Dr King’s Work Continues: Forty-eight Years Later, Still “Not Welcome”

Posted by on January 19, 2014 in Blog | 0 comments

Dr King’s Work Continues: Forty-eight Years Later, Still “Not Welcome”

“NOT Welcome!” read the email. I stared at it for a while. We were not welcome to build our farm in Baroda, Michigan, apparently. Even though, in the same email, the neighbor claims he does not know what we are doing. ["It is not clear to me what the complete objectives are for this project, who will be 'farming' this land, and why you thought it would be appropriate placement in my front yard! NOT welcome at all." - Gregory Davis]

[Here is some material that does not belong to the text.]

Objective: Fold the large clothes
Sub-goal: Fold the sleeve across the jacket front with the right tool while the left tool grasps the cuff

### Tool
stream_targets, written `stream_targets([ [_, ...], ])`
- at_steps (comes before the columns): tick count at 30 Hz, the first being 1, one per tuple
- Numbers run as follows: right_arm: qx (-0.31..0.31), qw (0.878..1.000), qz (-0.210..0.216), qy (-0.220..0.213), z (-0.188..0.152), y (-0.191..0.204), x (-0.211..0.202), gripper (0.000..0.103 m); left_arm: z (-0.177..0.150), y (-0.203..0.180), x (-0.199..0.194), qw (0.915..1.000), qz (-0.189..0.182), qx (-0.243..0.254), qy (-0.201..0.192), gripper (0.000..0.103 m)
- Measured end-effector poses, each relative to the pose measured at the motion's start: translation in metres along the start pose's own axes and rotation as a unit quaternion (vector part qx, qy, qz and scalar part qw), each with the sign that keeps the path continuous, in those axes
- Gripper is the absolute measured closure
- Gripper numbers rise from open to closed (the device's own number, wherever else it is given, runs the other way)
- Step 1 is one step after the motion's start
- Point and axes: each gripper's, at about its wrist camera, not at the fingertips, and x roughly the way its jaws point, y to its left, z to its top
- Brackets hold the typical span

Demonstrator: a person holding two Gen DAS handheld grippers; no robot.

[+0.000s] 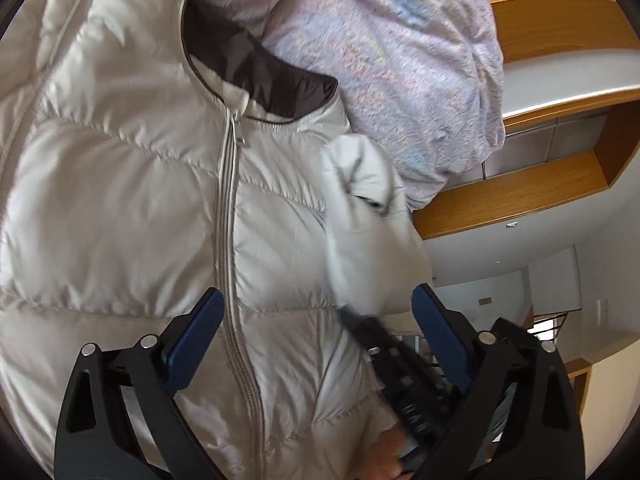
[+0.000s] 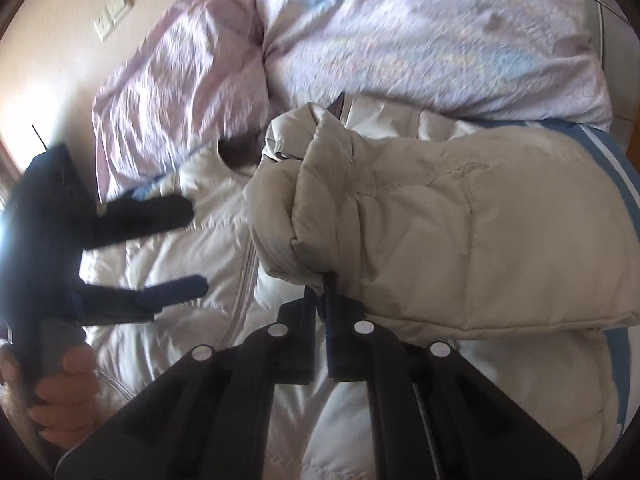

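Observation:
A cream puffer jacket [image 1: 120, 180] with a grey collar lining [image 1: 248, 68] lies zipped up on the bed, front side up. My left gripper [image 1: 318, 300] hovers open just above its chest, and the zipper [image 1: 228, 240] runs between the blue pads with nothing pinched. My right gripper [image 2: 322, 280] is shut on the cuff end of the jacket's sleeve [image 2: 440, 220], which is lifted and bunched over the jacket body [image 2: 180, 260]. In the left wrist view that sleeve [image 1: 368, 208] hangs blurred above the right gripper [image 1: 360, 320]. The left gripper [image 2: 196, 246] shows open at the left of the right wrist view.
A lilac duvet [image 2: 400, 40] and a pillow [image 2: 172, 72] lie bunched beyond the jacket's collar. A blue-striped sheet [image 2: 616, 168] shows at the bed's right edge. Wooden shelving [image 1: 520, 196] stands off to the right. A hand [image 2: 60, 392] grips the left tool.

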Motion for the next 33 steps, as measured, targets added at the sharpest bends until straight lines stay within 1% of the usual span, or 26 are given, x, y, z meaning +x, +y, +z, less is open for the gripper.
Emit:
stream_targets([
  [1,-0.006,1.0,-0.003,0.004,-0.003,0.003,0.003,0.098,0.0,0.0,0.002,1.0,-0.001,-0.004,0.001,0.01],
  [5,-0.041,0.999,-0.014,0.006,-0.01,0.021,0.007,0.098,0.007,-0.003,0.011,1.0,0.002,-0.008,0.003,0.011],
  [8,-0.083,0.996,-0.028,0.007,-0.016,0.035,0.006,0.098,0.011,-0.004,0.017,0.9998,-0.002,-0.012,0.014,0.011],
  [10,-0.122,0.991,-0.047,0.004,-0.021,0.051,0.009,0.098,0.012,-0.005,0.017,0.9998,0.001,-0.01,0.016,0.011],
  [14,-0.173,0.982,-0.076,0.003,-0.03,0.07,0.01,0.096,0.014,-0.008,0.017,0.9997,0.018,0.001,0.016,0.011],
  [15,-0.181,0.98,-0.077,0.005,-0.032,0.074,0.01,0.093,0.014,-0.01,0.017,0.9995,0.027,0.009,0.011,0.012],
  [17,-0.183,0.98,-0.077,0.006,-0.034,0.078,0.008,0.088,0.014,-0.012,0.02,0.999,0.037,0.025,0.006,0.041],
  [18,-0.179,0.981,-0.068,0.008,-0.033,0.079,0.006,0.072,0.014,-0.011,0.021,0.9982,0.053,0.027,0.007,0.049],
  [19,-0.174,0.983,-0.056,0.009,-0.032,0.079,0.004,0.054,0.016,-0.008,0.023,0.998,0.058,0.023,0.01,0.067],
  [20,-0.168,0.985,-0.044,0.007,-0.031,0.078,0.001,0.052,0.017,-0.004,0.024,0.9982,0.057,0.016,0.012,0.076],
  [21,-0.169,0.984,-0.05,0.004,-0.031,0.079,-0.004,0.051,0.018,0.001,0.023,0.9982,0.058,0.008,0.013,0.078],
  [23,-0.165,0.986,-0.027,-0.004,-0.029,0.079,-0.019,0.048,0.02,0.003,0.019,0.9974,0.071,0.015,0.003,0.085],
  [26,-0.151,0.988,-0.016,-0.017,-0.022,0.072,-0.038,0.047,0.024,0.005,0.007,0.996,0.084,0.03,-0.011,0.089],
  [27,-0.137,0.99,-0.021,-0.031,-0.016,0.065,-0.049,0.047,0.025,0.006,-0.001,0.9957,0.086,0.032,-0.017,0.089],
  [29,-0.119,0.991,-0.031,-0.045,-0.006,0.053,-0.06,0.047,0.027,0.008,-0.016,0.9947,0.091,0.039,-0.028,0.089],
  [32,-0.078,0.992,-0.073,-0.072,0.012,0.029,-0.076,0.047,0.029,0.016,-0.042,0.9911,0.114,0.051,-0.048,0.089],
  [33,-0.068,0.992,-0.08,-0.076,0.015,0.024,-0.078,0.047,0.029,0.02,-0.05,0.9895,0.122,0.053,-0.056,0.089],
])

But hey, I thought, this is just one neighbor. No big deal. But then I got the call from Mike Moran. Mike is running the farm in Michigan and had just returned from a hearing with the town board. A dozen or so neighbors had showed up, bringing pictures they’d printed from our website, bringing wild accusations about what our plans, bringing, most significantly, fear and ignorance that we’d been taught was a thing of the past. I’d seen “Eyes on the Prize.” I knew that when my wife’s family moved to a white neighborhood in Chicago in the eighties she’d faced similar prejudices. But this was 2014. Dr King’s birthday is celebrated as a big, collective “thank you” for getting rid of this kind of thing, or perhaps as a “Day of Service” where people do nice things like feed the homeless. But addressing issues of systemic racism and exclusion are not really part of the narrative.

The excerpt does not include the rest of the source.